Figure 1 The discriminating improvement measure: change cost trends.
A discriminating result of a successful transition to a modern iterative process with an architecture-first approach is that the more expensive changes are discovered earlier, when they can be resolved efficiently, and get simpler and more predictable as we progress later into the lifecycle. This is the result of attacking the uncertainties in architecturally significant requirements tradeoffs and design decisions earlier. The big change in an iterative approach is that integration activities mostly precede unit test activities, thereby resolving the riskier architectural and design challenges prior to investing in unit test coverage and complete implementations.
This is the single most important measure of software project health. If you have a good architecture and an efficient process, the long-accepted adage, "The later you are in the lifecycle, the more expensive things are to fix" does not apply. [2]

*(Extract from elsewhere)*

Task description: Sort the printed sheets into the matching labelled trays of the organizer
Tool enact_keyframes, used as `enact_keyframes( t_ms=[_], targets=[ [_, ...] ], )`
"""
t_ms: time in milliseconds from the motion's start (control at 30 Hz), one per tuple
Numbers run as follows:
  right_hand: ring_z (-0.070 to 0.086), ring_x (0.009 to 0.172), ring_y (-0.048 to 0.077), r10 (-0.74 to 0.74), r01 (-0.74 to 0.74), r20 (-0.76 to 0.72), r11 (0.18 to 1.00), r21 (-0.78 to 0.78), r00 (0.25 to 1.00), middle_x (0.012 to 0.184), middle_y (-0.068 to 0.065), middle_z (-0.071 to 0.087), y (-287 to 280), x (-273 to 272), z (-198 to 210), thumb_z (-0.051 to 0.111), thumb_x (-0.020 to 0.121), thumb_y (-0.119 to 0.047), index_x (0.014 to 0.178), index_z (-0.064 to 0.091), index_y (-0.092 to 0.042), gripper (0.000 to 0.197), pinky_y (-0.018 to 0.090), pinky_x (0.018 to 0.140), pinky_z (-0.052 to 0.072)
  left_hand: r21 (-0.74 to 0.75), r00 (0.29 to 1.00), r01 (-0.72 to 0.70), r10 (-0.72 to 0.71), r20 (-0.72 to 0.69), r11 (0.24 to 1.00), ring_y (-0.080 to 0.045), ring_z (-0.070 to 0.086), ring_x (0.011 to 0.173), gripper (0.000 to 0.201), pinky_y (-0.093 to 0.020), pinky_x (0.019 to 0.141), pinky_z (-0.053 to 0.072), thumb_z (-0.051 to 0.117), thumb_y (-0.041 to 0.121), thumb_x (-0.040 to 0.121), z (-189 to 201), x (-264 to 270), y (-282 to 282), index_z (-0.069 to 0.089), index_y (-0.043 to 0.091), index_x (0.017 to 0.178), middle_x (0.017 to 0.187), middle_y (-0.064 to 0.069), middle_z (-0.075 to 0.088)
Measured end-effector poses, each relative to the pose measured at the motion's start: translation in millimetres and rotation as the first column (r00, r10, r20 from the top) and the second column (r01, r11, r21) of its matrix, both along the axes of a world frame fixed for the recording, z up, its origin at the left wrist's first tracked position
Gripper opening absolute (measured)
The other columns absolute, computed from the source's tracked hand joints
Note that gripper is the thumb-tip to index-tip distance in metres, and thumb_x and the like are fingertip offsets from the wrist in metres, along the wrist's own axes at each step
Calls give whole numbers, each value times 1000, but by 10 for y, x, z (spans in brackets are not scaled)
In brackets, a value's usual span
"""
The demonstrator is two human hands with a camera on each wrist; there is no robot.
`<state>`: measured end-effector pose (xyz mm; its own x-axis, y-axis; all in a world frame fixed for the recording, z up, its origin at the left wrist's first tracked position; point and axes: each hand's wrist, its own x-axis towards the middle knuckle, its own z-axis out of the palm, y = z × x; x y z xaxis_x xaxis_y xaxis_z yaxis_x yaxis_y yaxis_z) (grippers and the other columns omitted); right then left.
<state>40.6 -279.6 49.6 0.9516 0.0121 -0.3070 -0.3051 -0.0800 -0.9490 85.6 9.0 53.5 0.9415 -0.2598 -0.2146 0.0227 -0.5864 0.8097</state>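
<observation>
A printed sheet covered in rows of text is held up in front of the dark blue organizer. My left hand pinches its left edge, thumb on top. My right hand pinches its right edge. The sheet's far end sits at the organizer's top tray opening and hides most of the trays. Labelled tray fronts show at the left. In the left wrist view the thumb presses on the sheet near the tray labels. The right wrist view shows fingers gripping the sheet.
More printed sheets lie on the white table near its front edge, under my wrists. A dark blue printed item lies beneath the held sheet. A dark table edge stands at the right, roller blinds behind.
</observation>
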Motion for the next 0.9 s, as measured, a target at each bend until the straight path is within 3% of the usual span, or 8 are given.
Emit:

Successful steering in iterative development is based on improved measurement and metrics extracted directly from the evolving sequence of executable releases. These measures, and the focus on building the architecture first, allow the team to assess trends in progress and quality explicitly, systematically addressing the primary sources of uncertainty. The absolute measures are useful, but the relative measures (or trends) of how progress and quality change over time are the real discriminators in improved steering, governance, and predictability. Balancing innovation with standardization is critical to governing the cost of iterating, as well as governing the extent to which you can reuse assets, versus developing more custom components. Standardization through reuse can take many forms, including the following:
- Product assets: Architectures, patterns, services, applications, models, commercial components, legacy systems, legacy components, etc.
- Process assets: Methods, processes, practices, measures, plans, estimation models, artifact templates, etc.
- People assets: Existing staff skills, partners, roles, ramp-up plans, training, etc.
- Platform assets: Schemas, commercial tools, custom tools, data sets, tool integrations, scripts, portals, test suites, metrics experience databases, etc.
While this series is primarily concerned with the practice of reducing uncertainty, there is an equally important practice of reusing assets based on standardization. The value of standardizing and reusing existing architectural patterns, components, data, and services lies in the reduction in uncertainty that comes from using elements whose function, behavior, constraints, performance, and quality are all known. The cost of standardizing and reuse is that it can constrain innovation. It is therefore important to balance innovation and standardization, which requires emphasis on economic governance to reduce uncertainty; but that practice is outside the scope of this discussion.
References
[1] Winston W. Royce, "Managing the Development of Large Software Systems," Proceedings of IEEE WESCON 26 (August 1970): 19.
[2] Appendix D in my book Software Project Management: A Unified Framework provides a large-scale case study of a Department of Defense project that achieved the cost-of-change pattern on the right side of Figure 1.